• [Activity]: Note how many lines in the entries contain the string "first", then give that number and nothing else.

Source records:

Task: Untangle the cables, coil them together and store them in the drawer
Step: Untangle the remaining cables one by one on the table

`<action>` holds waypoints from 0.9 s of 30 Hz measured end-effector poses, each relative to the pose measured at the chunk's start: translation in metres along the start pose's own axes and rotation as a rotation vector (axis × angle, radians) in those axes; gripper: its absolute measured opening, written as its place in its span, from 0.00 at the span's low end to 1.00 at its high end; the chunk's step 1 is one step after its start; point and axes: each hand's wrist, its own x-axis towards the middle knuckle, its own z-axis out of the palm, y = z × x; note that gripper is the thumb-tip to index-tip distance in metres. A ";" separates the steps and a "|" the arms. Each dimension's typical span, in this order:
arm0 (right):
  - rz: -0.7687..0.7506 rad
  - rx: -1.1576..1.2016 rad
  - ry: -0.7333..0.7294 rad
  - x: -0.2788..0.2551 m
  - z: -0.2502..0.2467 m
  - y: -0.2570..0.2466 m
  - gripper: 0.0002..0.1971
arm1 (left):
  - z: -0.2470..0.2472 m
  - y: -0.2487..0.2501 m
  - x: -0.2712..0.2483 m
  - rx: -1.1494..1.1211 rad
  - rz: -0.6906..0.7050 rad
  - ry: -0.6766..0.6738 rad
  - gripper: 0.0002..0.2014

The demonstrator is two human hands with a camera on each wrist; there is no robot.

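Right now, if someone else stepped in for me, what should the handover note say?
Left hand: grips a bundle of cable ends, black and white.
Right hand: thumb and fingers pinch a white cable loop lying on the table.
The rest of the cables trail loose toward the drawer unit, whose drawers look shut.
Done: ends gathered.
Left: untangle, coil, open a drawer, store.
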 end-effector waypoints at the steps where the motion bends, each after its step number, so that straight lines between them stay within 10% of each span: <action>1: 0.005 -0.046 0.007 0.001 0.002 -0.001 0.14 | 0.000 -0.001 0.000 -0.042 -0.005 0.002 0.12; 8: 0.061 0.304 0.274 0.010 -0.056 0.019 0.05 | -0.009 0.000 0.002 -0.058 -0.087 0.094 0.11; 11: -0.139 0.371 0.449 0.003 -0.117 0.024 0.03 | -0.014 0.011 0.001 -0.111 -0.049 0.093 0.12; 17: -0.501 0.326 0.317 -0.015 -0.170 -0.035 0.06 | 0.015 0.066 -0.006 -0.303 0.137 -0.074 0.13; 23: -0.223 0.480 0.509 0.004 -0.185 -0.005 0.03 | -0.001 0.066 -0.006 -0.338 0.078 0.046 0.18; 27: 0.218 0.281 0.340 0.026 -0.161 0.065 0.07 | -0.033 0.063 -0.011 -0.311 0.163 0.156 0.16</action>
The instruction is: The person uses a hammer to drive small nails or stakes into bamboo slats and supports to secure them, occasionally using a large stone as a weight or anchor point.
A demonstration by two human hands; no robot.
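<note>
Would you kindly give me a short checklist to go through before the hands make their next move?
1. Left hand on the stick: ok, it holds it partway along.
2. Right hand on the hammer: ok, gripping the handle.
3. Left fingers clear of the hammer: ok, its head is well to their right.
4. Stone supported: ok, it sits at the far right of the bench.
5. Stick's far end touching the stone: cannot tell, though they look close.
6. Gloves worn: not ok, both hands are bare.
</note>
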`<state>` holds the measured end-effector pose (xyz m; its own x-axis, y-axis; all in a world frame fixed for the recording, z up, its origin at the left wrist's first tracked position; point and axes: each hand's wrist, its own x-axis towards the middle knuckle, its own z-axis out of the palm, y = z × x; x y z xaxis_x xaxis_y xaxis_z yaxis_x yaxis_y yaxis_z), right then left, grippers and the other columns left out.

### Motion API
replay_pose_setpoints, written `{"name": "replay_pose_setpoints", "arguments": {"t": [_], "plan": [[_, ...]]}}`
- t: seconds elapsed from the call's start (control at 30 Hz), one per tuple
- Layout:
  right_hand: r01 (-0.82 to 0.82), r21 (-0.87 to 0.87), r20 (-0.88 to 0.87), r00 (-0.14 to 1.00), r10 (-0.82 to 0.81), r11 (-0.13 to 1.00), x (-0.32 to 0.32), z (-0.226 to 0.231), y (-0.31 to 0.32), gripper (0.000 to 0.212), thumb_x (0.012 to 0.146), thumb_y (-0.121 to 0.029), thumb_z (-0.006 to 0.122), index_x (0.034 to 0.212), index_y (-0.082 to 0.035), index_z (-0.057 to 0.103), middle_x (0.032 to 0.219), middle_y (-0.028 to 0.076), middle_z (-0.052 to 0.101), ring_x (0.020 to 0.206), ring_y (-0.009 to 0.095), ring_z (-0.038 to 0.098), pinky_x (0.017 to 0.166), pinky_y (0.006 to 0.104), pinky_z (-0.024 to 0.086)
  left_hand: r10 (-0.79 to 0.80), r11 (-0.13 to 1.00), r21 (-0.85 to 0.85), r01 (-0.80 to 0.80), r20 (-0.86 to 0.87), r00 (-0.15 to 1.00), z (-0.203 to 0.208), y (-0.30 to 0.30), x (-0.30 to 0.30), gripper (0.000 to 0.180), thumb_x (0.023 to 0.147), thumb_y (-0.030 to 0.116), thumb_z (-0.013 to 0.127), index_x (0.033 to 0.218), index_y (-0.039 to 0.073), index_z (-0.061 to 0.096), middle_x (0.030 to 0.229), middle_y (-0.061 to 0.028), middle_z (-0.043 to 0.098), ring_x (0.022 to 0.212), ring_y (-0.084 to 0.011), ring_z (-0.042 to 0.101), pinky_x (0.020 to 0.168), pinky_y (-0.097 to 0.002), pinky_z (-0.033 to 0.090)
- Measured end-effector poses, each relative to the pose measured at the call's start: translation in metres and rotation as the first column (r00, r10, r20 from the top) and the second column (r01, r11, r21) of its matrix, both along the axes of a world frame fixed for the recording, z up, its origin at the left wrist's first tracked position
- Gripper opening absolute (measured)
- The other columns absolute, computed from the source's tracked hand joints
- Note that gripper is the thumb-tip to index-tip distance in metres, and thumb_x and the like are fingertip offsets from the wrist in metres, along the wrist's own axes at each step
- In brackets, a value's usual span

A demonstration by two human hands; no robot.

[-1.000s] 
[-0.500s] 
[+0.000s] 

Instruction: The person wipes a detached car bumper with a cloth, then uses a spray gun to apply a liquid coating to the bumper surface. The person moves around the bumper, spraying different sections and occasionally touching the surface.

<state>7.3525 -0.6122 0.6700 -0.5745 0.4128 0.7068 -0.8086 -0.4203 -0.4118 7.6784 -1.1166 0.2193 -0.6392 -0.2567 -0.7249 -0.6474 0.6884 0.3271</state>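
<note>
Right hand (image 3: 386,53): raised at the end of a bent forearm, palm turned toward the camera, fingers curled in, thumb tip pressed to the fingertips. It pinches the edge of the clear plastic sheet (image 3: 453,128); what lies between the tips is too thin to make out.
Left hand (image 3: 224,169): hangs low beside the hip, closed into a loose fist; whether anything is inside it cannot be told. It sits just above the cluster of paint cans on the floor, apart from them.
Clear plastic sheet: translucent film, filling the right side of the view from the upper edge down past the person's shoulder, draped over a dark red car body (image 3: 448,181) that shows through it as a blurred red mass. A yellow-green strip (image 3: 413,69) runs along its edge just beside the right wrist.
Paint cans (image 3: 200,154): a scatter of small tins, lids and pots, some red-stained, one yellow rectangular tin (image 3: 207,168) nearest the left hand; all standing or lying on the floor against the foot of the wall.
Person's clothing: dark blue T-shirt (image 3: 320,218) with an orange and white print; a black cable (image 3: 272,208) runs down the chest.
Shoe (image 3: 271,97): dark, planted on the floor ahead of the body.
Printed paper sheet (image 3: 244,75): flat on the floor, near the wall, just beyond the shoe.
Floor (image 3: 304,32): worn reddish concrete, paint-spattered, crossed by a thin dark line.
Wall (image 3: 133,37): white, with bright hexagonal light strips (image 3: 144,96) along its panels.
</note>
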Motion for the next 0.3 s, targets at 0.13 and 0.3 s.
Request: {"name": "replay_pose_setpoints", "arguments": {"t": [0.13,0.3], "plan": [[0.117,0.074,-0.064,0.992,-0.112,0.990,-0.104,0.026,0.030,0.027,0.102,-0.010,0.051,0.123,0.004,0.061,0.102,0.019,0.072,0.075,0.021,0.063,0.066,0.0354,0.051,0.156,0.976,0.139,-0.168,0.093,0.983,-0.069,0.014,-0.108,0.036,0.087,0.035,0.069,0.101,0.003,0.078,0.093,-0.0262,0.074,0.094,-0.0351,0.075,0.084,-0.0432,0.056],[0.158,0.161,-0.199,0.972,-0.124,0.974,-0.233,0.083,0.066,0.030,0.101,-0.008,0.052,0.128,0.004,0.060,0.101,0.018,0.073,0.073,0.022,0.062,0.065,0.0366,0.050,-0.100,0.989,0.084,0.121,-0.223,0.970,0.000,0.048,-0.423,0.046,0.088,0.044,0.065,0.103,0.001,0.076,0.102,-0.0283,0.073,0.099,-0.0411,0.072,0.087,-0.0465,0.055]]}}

• [Task response]: 2